SOURCE: National Journal

A British court ruled Friday that the United Kingdom’s access to spying data collected by the National Security Agency was illegal until just two months ago, marking one of the sharpest legal rebukes of government surveillance in the post-Snowden era.

The sharing arrangement was unlawful, the Investigatory Powers Tribunal found, because it lacked sufficient transparency safeguards and therefore amounted to a violation of human-rights law.

The stunning court opinion represents the first time the U.K. tribunal has sided with a complaint raised against Britain’s intelligence services in the tribunal’s 15-year history. It follows a rejection in December of a claim that Britain’s notoriously aggressive surveillance powers violated human rights under European law. But that previous opinion prompted the U.K. government to disclose secret rules governing its storage and access to the personal data of British citizens collected by the NSA.

Before those disclosures, the information-sharing agreement between the two allies was unlawful, the court said. But it is now appropriate, given the added transparency, it added.

The immediate ramifications for the U.S. intelligence community appear to be only superficial, as the tribunal said the spying arrangement was unlawful only up to December 2014.

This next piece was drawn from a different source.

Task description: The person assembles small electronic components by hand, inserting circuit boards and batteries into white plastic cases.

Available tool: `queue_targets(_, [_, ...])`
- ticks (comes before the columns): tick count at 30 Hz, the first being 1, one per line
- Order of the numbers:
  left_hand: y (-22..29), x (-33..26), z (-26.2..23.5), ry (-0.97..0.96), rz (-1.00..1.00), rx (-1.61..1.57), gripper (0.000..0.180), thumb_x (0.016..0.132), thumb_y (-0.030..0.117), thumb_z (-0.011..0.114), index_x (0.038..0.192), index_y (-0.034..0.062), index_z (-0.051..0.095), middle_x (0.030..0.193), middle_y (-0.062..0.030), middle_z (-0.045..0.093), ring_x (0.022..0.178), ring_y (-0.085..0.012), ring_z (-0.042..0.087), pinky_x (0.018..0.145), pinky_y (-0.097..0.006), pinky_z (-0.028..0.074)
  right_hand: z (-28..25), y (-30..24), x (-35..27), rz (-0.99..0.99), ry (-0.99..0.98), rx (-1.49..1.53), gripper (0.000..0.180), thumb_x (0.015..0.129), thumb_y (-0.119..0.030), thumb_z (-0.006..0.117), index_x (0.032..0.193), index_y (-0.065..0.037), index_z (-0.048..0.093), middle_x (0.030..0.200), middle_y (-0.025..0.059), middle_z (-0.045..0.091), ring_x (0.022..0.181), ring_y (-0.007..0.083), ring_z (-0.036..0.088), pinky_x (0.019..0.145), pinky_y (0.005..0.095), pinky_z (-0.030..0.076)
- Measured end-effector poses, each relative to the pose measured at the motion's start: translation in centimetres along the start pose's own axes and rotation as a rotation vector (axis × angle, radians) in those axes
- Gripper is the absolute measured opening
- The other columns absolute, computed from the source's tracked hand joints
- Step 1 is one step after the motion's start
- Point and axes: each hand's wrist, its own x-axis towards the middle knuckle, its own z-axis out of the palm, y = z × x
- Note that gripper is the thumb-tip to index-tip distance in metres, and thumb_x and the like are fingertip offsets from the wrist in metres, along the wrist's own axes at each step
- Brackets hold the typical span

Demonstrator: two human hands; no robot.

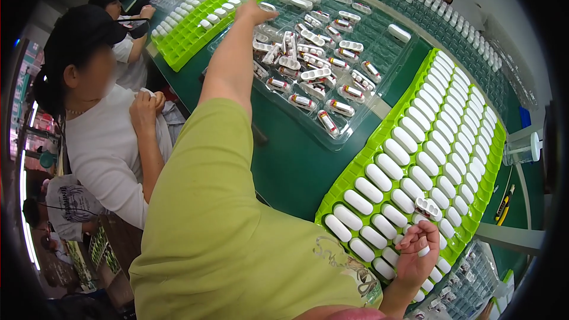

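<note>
Two bare hands work over a green worktop [296,166] seen from above. The person's left arm, in a yellow-green sleeve, stretches far forward across the table; the left hand [253,12] is bent down at the wrist over the far edge of a clear plastic tray [332,136], beside a green grid tray [195,35] at the far left corner. Whether its fingers are closed on anything cannot be told, since they are hidden behind the hand.

That clear tray sits mid-table and holds a loose heap of small white capsule-shaped cases [320,71], many with red and dark parts showing.

The right hand [416,252] rests low at the near right edge, palm turned up, fingers curled loosely inward around a small white piece [424,251]. It lies on a second green grid tray [474,189], which runs along the right side and is filled with rows of closed white oval cases [388,166]. One open case [428,208] lies on top just beyond the fingers.

Another person in a white shirt and dark cap [95,136] sits at the left edge of the table.
</note>
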Motion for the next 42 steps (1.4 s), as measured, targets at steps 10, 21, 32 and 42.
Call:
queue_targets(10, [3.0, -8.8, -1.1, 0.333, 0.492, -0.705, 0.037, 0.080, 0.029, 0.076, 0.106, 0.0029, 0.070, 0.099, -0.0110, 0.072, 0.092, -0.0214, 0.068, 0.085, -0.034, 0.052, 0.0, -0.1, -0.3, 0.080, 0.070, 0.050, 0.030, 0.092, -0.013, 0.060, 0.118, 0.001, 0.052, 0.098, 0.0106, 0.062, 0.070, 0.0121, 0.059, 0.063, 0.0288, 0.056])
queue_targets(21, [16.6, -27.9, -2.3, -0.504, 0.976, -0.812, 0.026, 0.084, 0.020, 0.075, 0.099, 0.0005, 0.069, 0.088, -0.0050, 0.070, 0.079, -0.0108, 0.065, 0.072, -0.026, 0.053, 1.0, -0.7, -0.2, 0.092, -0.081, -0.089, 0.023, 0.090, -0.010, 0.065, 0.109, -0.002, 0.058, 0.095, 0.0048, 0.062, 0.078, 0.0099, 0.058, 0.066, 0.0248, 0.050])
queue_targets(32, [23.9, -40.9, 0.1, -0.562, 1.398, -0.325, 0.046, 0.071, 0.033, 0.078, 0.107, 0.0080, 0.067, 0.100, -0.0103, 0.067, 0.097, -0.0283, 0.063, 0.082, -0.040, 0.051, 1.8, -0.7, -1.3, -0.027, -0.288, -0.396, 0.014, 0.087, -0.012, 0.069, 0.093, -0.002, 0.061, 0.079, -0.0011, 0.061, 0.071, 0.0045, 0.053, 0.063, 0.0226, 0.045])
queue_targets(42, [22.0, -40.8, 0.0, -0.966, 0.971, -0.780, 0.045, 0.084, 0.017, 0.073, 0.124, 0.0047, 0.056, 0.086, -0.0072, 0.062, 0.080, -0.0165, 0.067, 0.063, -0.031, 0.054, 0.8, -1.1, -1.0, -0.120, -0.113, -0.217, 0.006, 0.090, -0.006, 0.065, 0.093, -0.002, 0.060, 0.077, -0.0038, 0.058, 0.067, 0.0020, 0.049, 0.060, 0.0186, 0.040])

But the ruling could lay the groundwork for future legal challenges from Europe, where several nations have expressed deep concern about the scope of the NSA’s global surveillance apparatus. In May of this year, the United Nations will audit the U.S.’s human-rights record under what is known as a universal periodic review. That audit—to be led by Botswana, Netherlands, and Saudi Arabia—is expected by some privacy advocates to include scrutiny of the NSA’s mass spying.

The NSA began secretly scooping up massive troves of bulk Internet and phone data and content in 2007 through its PRISM program, which allowed for direct access to the systems of nine U.S. Internet giants, including Facebook, Google, and Apple. The program’s existence was first publicly exposed in 2013 through top-secret government documents leaked by Edward Snowden.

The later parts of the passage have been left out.